WORK REQUIRED | Copy every line of the following data that includes the string "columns".

Items from a data source
◇ ◇ ◇ ◇ ◇
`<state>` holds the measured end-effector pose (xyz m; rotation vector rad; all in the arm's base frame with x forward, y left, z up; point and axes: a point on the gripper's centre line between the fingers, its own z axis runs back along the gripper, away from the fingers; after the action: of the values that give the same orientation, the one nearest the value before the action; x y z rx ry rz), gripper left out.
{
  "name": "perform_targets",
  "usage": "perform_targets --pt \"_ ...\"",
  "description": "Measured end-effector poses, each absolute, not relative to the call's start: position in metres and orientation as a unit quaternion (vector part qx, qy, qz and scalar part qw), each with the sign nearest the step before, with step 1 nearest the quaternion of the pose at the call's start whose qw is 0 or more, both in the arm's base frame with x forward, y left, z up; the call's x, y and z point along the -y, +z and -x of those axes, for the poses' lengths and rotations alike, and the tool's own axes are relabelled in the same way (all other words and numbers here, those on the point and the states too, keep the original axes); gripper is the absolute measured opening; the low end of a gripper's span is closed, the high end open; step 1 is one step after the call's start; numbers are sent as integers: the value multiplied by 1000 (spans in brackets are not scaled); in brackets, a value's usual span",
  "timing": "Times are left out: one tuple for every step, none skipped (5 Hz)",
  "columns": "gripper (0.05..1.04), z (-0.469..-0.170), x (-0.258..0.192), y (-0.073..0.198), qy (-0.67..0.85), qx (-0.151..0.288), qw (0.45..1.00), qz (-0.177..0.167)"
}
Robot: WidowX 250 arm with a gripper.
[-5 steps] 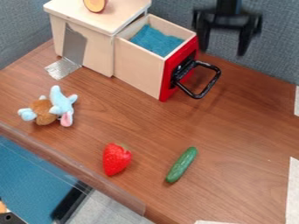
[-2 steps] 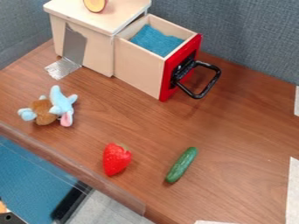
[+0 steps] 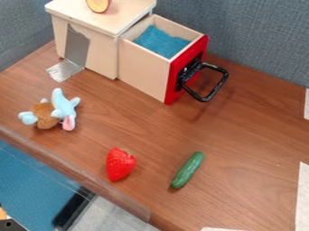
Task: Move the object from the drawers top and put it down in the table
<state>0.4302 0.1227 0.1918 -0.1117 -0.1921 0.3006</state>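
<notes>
Wooden table (image 3: 253, 131) | open drawer (image 3: 142, 72): blue cloth (image 3: 161, 41) inside

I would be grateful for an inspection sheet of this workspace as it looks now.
Surface: brown wood-grain table, with white patches at the right and bottom of the view.
Job's things: halved toy fruit still to be moved, on top of the drawer unit; its drawer stands open, blue cloth inside.
Clutter: plush toy, toy strawberry and toy cucumber, apart from one another on the table.
Grippers: nothing seen.
Cables: nothing seen.
Surroundings: grey fabric panels behind the table; blue surface beyond its near edge.
</notes>
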Motion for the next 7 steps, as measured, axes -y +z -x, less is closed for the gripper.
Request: perform_targets --pt "1000 -422 -136 179 154 89 983 40" --pt "1001 -415 -159 178 190 93 977 27" --pt "1000 -418 -165 173 197 83 977 20" --pt "1001 -425 -177 162 207 68 976 16" --pt "1000 -430 -185 151 217 52 975 4" --pt "1000 -433 -190 137 223 37 974 -2" --pt "1001 -429 -191 121 227 19 974 -6"
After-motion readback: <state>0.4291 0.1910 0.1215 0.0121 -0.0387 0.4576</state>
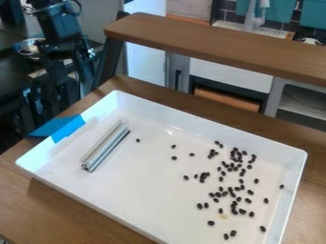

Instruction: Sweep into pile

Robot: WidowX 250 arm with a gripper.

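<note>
My claw [83, 63] hangs at the upper left of the view, outside the white tray [162, 107] and beyond its far left corner; I cannot tell whether it is wide or narrow, or whether it holds anything. Below it, a blue piece [58, 127] lies across the tray's left rim, part of it inside. Further down and a little to the right of my claw, a silvery grooved metal bar [105, 147] lies slantwise on the tray floor, near that left wall. Just past the bar, one dark bean [138, 140] sits apart from the rest. Well to the lower right of me, many dark beans [237, 167] are scattered over the far side of the tray, some touching, others loose, with a small yellowish spot [223, 217] among them. The tray rests on the wooden surface [83, 205]. Directly to my right, a raised wooden shelf [216, 40] runs behind the tray, with grey-and-white cabinets [230, 75] beyond it.
</note>
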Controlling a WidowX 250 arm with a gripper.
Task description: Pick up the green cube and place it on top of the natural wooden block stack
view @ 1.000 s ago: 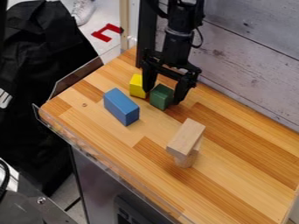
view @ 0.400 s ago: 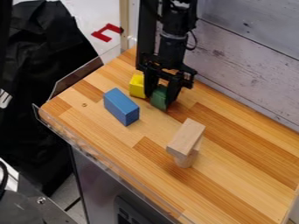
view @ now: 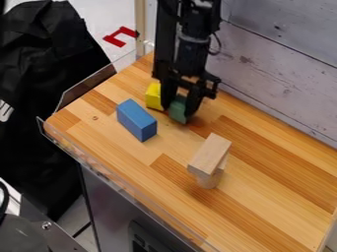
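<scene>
Currently gripper (view: 178, 113) clamped on green block (view: 177, 108), which sits between its fingers, yellow block (view: 153, 96) just outside one finger.

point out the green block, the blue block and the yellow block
green block (view: 178, 111): camera view, side face between the fingers
blue block (view: 135, 118): camera view, long upper face
yellow block (view: 153, 98): camera view, visible side left of the gripper

It looks like a lab or workshop: a black jointed robot arm (view: 194, 47) hangs over a wooden bench (view: 263, 197) edged with clear plastic (view: 112, 174), a plank wall (view: 283, 64) stands behind, and bare metal hardware with a bolt (view: 47, 226) sits in the near left corner.
</scene>
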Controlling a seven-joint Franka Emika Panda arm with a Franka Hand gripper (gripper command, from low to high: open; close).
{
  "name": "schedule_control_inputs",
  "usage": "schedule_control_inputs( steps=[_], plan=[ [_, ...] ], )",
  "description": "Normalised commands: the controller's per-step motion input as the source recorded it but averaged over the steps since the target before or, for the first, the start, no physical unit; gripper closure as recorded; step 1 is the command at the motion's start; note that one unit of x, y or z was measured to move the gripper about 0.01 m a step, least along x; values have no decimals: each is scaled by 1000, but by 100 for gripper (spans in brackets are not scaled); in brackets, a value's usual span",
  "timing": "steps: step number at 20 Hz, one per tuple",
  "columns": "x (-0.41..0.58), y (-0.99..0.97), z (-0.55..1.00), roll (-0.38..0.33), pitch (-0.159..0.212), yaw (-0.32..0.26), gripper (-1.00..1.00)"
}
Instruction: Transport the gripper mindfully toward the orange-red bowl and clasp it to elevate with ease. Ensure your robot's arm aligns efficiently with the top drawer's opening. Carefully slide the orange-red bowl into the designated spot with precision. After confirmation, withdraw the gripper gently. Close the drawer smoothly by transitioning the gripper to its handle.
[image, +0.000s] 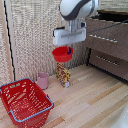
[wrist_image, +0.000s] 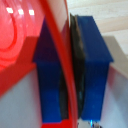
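My gripper (image: 68, 49) is shut on the rim of the orange-red bowl (image: 62, 54) and holds it in the air, above the floor. The wrist view shows the bowl's rim (wrist_image: 62, 55) pinched between my two blue fingers (wrist_image: 95, 70). The robot's arm (image: 78, 9) hangs from above. The top drawer (image: 106, 36) is at the exterior view's right, pulled open, with its silver handle (image: 102, 38) across the front. The bowl hangs to the exterior view's left of the drawer, about level with its front.
A large red mesh basket (image: 25, 101) stands on the wood floor at the exterior view's lower left. A pink cup (image: 43, 80) and a patterned carton (image: 63, 75) stand below the bowl. The lower drawer (image: 108, 62) is under the top one.
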Motion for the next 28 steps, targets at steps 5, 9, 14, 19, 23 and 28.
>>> schedule_control_inputs(
  steps=[5, 9, 14, 19, 23, 28],
  plan=[
    [577, -269, 985, -32, 88, -84, 100],
    [506, -281, 1000, -28, 72, -100, 100],
    [426, -304, 1000, -26, 79, -149, 100],
    [299, -419, 993, -9, 92, -199, 100],
    [221, -456, 879, 0, 65, -229, 100],
    [150, -511, 691, 0, 78, -227, 100]
  ],
)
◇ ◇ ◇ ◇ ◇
COMPLETED EXERCISE |
  "columns": "gripper (0.05..1.04), z (-0.469..-0.170), x (-0.258..0.192), y (-0.073..0.198), qy (-0.67..0.85), qx (-0.151..0.288), qw (0.45..1.00), qz (-0.177..0.167)"
  "columns": "x (-0.41..0.58), y (-0.99..0.97), z (-0.55..1.00), roll (-0.38..0.33), pitch (-0.159..0.212), yaw (-0.32..0.26), gripper (-1.00..1.00)"

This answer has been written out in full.